Wednesday, September 19, 2018

As a gray hair AND an old head…

At 68, I’m still working a bit, taking small writing projects when they come my way. God knows I couldn’t actually live on what I make, but it’s definitely a nice-to-have. It means I can throw a few bucks Beto O’Rourke’s way without blinking. Order the high-end noise canceling earphones from Bose when the incessant drilling from the gut-reno next door starts driving me cra. And, every 7 or 8 weeks or so, fork over the $$$ needed to keep my gray hairs hidden away.

But if I were still working working, I wouldn’t be. Not in high tech, where I’m no longer old enough to be everyone’s mother. I’m now old enough to be everyone’s grandmother.

A few years back, I went to one client’s marketing group offsite. By my estimate, there were two of us over the age of 40: me and the Chief Marketing Officer, who was forced out a couple of months later. (Having discussed it with this CMO, our shared belief was that the force out was because she was the only woman in this boys’ club, rather than that she was “older” – i.e., a good decade younger than I am. This woman is incredibly smart and good at what she does and – bravo! – is still working as a CMO in high tech.)

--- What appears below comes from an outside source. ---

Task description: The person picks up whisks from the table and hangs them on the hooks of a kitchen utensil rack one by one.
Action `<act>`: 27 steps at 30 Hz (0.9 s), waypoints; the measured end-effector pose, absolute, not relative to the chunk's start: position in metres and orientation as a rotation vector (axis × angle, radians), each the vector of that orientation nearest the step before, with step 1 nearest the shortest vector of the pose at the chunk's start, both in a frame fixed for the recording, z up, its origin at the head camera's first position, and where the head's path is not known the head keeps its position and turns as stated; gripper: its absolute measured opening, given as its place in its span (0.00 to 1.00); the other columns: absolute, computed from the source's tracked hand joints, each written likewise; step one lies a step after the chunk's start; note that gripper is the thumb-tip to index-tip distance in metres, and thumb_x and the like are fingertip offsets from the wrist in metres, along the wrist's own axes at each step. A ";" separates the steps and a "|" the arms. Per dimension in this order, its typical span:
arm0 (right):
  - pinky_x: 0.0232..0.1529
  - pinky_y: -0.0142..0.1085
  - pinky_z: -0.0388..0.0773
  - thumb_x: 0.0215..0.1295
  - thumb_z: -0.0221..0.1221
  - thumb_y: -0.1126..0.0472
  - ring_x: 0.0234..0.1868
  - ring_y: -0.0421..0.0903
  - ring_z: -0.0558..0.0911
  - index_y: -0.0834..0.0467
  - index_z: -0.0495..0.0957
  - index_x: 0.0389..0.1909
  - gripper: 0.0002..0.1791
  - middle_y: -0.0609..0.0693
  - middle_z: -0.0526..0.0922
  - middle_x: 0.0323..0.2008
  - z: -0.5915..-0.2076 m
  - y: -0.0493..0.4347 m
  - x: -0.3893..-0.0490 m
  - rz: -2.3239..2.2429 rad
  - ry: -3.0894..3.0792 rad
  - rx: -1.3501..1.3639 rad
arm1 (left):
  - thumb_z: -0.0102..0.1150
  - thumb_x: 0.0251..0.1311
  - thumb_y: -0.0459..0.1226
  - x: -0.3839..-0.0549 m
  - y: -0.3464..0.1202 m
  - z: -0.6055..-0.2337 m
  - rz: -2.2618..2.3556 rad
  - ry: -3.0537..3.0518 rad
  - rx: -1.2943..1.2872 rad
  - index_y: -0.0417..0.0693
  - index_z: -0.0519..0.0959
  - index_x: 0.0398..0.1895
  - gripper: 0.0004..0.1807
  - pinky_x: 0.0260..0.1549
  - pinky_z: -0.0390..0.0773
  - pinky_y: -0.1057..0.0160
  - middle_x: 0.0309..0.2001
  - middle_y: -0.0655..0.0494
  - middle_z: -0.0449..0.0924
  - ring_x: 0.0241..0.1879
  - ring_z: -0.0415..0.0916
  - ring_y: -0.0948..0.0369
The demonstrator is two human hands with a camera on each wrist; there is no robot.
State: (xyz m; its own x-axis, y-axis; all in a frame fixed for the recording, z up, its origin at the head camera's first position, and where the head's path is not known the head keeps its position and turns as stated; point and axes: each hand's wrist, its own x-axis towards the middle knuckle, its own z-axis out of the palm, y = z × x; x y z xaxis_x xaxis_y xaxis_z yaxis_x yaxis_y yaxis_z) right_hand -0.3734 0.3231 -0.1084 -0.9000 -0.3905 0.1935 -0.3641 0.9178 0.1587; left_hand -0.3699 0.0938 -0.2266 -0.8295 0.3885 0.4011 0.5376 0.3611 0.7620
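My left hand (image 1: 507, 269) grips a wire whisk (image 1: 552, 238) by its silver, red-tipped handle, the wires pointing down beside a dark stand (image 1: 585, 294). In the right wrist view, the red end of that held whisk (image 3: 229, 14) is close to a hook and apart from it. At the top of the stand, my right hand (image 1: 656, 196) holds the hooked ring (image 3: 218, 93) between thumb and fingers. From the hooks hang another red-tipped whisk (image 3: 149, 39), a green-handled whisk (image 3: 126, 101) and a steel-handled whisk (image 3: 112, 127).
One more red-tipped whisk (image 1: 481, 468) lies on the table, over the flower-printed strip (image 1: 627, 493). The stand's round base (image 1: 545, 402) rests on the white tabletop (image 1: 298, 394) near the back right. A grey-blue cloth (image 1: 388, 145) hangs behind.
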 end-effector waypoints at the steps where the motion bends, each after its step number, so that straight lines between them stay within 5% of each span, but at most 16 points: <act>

Recently, I talked ageism with another client – a woman in her early forties who told me that she thinks she has a few more years because she looks a lot younger than she is.

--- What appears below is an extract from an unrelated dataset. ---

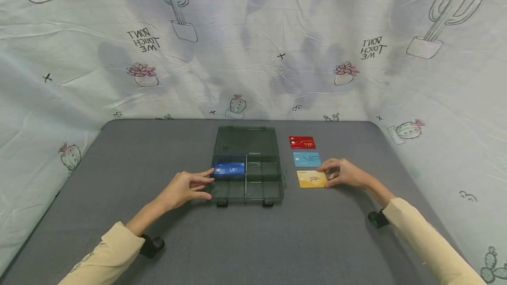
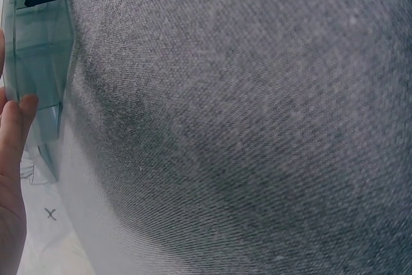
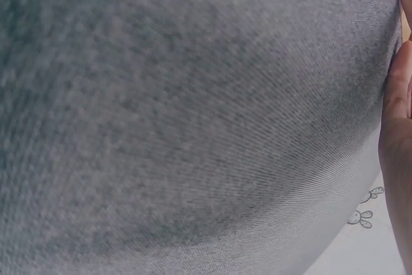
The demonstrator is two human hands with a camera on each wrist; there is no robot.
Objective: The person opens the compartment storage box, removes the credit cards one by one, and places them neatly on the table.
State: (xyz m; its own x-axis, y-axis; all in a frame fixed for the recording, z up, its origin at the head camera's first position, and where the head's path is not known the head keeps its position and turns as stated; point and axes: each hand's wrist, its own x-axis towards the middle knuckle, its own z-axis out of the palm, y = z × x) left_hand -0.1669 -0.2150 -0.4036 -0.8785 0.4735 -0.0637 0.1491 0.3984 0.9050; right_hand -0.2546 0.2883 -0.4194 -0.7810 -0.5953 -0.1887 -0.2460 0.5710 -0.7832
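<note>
A dark translucent plastic box point(image 1: 245, 192) lies with its lid point(image 1: 246, 140) folded back. A blue VIP card point(image 1: 229, 169) lies in its back left compartment. My left hand point(image 1: 186, 188) rests at the box's left side, fingers extended to the rim and thumb against the wall; the left wrist view shows this hand point(image 2: 11, 140) beside the box's side wall point(image 2: 42, 69). With thumb and fingers my right hand point(image 1: 343, 173) pinches the right edge of a yellow card point(image 1: 310, 179) on the table. Only part of this hand point(image 3: 399, 94) shows in the right wrist view.
Behind the yellow card, a light blue VIP card point(image 1: 306, 159) and a red VIP card point(image 1: 302, 142) lie in a column right of the box. Grey cloth covers the table point(image 1: 245, 245). A cactus-print curtain point(image 1: 253, 56) hangs behind and at both sides.
</note>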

I’ve also had the discussion with high tech marketing friends – M and F -  who’ve hit their late forties or early fifties. They talk openly about whether they have another job in them, whether they’ll be employable in a few years, what they’ll do next.

It should go without saying: everyone I’m talking about here is whip smart, super competent, great to work with and for, and keeping completely up with the latest in technology, in marketing, in technology as it relates to marketing, and in marketing as it relates to technology.

Yet they all live in fear of the grim reaper, in the guise of a 20-something HR manager, beckoning them into their office and handing them their walking papers.

We hear all this about how everyone “needs” older workers to hang on, hang in, yet there is no doubt about it that there is a shit-ton of age discrimination in high tech, on both the marketing and on the techie sides.

So I was certainly not surprised to see an article in the Boston Globe on a complaint filed against IBM that:

….alleges the technology giant systematically fired tens of thousands of older workers in recent years as part of an effort to recruit more millennials and “make the face of IBM younger.”(Source: Boston Globe)

IBM maintains that they don’t do this and, in fact, claims that there’s been no change in the average age of their workers. Which is not to say that there may not be certain groups (e.g., marketing and techie) that aren’t finding themselves croaked while others (e.g., finance) make out okay. That’s my guess, anyway.

As part of its move to “embrace the Millennial mindset,” the suit said, IBM has been “pushing out older employees,” paring more than 20,000 jobs of employees 40 and over in the United States during the past five years alone.

The complaint cited a 2006 paper by an IBM consulting arm that described the company’s older employees as “gray hairs” and “old heads” and said younger workers are “generally much more innovative and receptive to technology than baby boomers.”

As a gray hair (under there, somewhere) old head, I would like to point a couple of things out there.

For one thing, we do have to be open to new ideas (these days known as “innovation”), and I have seen some fellow gray hair old heads sitting their with crossed arms and sourpusses resisting change. And yet, a lot of what passes for innovation is just plain dumb. And this has always been the case.

As for receptivity to technology, it is my observation that baby boomers who have spent their career in technology are quite receptive to technology or they wouldn’t be there to begin with. Admittedly, I do on occasion admit to boredom with the new and the shiny, but I can write a mean tweet. I can throw terms in that optimize content so smoothly that the reader can’t begin to figure out that those terms were added in for search engine optimization purposes. And, as it turns out, I’m “up” on AI, machine learning, natural language processing, and the deep-geek technology underlying “stuff” like autonomous vehicles.

And keeping up is something that everyone I know still working in tech, however gray haired and geezerish, still does. The ones that didn’t, they already got out.

I suspect that proving age discrimination by IBM will be an uphill climb. IBM probably has all sorts of metrics to demonstrate that they haven’t discriminated against anyone. But, in truth, I suspect that when they swept out the deadwood, the sourpuss arm-crossers, they also tossed folks who were keeping up, still productive, etc. Just because they could.

Good luck to the plaintiffs.

In my gray haired, old head way I’ll be rooting for you.